To exercise any of these rights, email hello@livingshastra.org. We will respond within 30 days. You also have the right to complain to the UK Information Commissioner's Office (ico.org.uk) or your local EU data protection authority.
6. Cookies and tracking
The marketing site (livingshastra.org) and app (app.livingshastra.org) use cookies and local storage only for essential and functional purposes — session management, your theme preference, your accepted Terms version. We do not use advertising cookies, third-party tracking pixels, or cross-site analytics. If we add privacy-respecting analytics in future (e.g. Plausible Analytics, which is cookie-less and aggregates only), this page will be updated.
7. Security
We use HTTPS everywhere, hash passwords with industry-standard algorithms, store secrets in encrypted form, and apply least-privilege access to production systems.
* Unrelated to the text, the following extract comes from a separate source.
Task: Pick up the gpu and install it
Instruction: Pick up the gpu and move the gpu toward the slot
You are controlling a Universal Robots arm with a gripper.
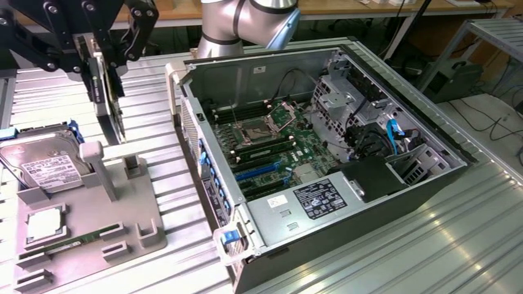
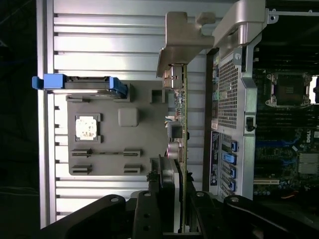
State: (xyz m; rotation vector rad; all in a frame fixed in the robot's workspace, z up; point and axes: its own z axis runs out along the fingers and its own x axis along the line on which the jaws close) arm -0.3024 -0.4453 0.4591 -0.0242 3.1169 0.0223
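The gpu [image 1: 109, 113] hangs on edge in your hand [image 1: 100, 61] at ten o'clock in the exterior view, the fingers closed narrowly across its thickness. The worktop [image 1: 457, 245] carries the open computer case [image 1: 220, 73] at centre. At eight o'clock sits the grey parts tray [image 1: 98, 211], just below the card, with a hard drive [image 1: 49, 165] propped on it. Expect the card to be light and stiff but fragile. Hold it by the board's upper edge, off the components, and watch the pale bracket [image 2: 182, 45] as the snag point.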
No system is perfectly secure; if we become aware of a breach affecting your data we will notify you and the relevant regulator within 72 hours as required by GDPR.
8. Children
The Service is not directed to children under 16. We do not knowingly collect data from children. If you believe a child has registered, contact us and we will delete the account.
9. Changes to this policy
The version and date at the top of this page reflect the current version. We will notify registered users by email of material changes at least 14 days before they take effect.
10. Contact
Email: hello@livingshastra.org
Postal address: available on request via the email above.